__WHAT THE TASK ASKS__:
Show the lines below that contain the string "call".
----------
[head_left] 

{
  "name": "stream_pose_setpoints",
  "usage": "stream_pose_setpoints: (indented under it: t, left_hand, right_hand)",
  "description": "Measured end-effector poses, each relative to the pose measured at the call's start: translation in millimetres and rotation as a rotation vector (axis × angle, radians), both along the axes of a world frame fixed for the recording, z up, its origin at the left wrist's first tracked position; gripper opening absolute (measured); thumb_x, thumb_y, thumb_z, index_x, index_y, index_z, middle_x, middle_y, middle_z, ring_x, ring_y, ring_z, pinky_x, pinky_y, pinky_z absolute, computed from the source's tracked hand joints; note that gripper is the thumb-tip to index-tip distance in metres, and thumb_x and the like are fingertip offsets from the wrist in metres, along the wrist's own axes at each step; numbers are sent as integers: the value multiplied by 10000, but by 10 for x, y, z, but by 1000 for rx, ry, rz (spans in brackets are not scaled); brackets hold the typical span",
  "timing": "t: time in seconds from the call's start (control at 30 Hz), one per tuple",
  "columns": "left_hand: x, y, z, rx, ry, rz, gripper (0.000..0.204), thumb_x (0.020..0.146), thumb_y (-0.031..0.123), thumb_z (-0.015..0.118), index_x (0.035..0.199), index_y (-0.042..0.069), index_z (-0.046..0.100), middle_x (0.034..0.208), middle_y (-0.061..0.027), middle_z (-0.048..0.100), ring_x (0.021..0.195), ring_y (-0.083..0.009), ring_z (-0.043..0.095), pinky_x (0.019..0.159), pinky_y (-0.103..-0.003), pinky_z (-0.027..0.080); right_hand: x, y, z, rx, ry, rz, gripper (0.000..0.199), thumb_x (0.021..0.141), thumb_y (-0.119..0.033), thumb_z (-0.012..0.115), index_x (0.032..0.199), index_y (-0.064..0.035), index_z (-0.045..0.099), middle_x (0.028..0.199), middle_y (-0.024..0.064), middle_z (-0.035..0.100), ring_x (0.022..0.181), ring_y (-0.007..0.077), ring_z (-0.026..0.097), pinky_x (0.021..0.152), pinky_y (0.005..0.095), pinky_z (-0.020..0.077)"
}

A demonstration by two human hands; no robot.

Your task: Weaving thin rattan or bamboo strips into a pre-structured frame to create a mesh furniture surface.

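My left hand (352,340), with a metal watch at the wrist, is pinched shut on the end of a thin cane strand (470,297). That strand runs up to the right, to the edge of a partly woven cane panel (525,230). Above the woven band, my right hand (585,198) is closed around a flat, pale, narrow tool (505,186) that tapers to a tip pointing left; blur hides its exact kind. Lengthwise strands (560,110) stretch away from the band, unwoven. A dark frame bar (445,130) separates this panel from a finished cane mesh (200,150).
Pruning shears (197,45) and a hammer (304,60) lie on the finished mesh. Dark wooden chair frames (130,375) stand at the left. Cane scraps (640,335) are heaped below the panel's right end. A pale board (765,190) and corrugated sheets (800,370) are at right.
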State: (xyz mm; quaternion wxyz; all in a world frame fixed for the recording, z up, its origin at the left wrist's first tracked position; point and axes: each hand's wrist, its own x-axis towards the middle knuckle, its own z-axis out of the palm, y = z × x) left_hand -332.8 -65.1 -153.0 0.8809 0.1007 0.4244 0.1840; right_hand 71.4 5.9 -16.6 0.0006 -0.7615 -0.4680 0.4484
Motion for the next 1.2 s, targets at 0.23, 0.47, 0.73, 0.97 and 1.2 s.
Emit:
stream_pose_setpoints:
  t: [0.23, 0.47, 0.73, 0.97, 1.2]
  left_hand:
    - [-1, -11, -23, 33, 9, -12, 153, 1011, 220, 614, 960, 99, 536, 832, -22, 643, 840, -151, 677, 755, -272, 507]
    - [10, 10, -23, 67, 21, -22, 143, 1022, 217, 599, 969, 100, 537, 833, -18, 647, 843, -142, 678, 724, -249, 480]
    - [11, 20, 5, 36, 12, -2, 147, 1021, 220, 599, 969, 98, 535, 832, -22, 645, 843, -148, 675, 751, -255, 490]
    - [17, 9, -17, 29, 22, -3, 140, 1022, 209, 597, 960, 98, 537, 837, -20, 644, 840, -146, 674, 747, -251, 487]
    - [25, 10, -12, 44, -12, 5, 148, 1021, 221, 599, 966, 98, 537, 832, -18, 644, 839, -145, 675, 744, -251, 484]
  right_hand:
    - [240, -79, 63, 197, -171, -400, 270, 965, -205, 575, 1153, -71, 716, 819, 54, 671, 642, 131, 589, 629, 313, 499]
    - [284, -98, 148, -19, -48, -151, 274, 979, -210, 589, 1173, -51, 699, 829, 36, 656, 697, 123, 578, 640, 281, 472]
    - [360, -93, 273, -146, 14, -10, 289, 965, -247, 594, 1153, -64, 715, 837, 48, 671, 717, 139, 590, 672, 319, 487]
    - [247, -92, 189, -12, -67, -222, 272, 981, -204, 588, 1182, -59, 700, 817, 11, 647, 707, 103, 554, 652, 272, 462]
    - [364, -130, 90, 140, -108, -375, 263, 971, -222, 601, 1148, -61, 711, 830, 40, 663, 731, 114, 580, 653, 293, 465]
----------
__OUTPUT FOR THIS TASK__:
  "description": "Measured end-effector poses, each relative to the pose measured at the call's start: translation in millimetres and rotation as a rotation vector (axis × angle, radians), both along the axes of a world frame fixed for the recording, z up, its origin at the left wrist's first tracked position; gripper opening absolute (measured); thumb_x, thumb_y, thumb_z, index_x, index_y, index_z, middle_x, middle_y, middle_z, ring_x, ring_y, ring_z, pinky_x, pinky_y, pinky_z absolute, computed from the source's tracked hand joints; note that gripper is the thumb-tip to index-tip distance in metres, and thumb_x and the like are fingertip offsets from the wrist in metres, along the wrist's own axes at each step; numbers are sent as integers: the value multiplied by 10000, but by 10 for x, y, z, but by 1000 for rx, ry, rz (spans in brackets are not scaled); brackets hold the typical span",
  "timing": "t: time in seconds from the call's start (control at 30 Hz), one per tuple",

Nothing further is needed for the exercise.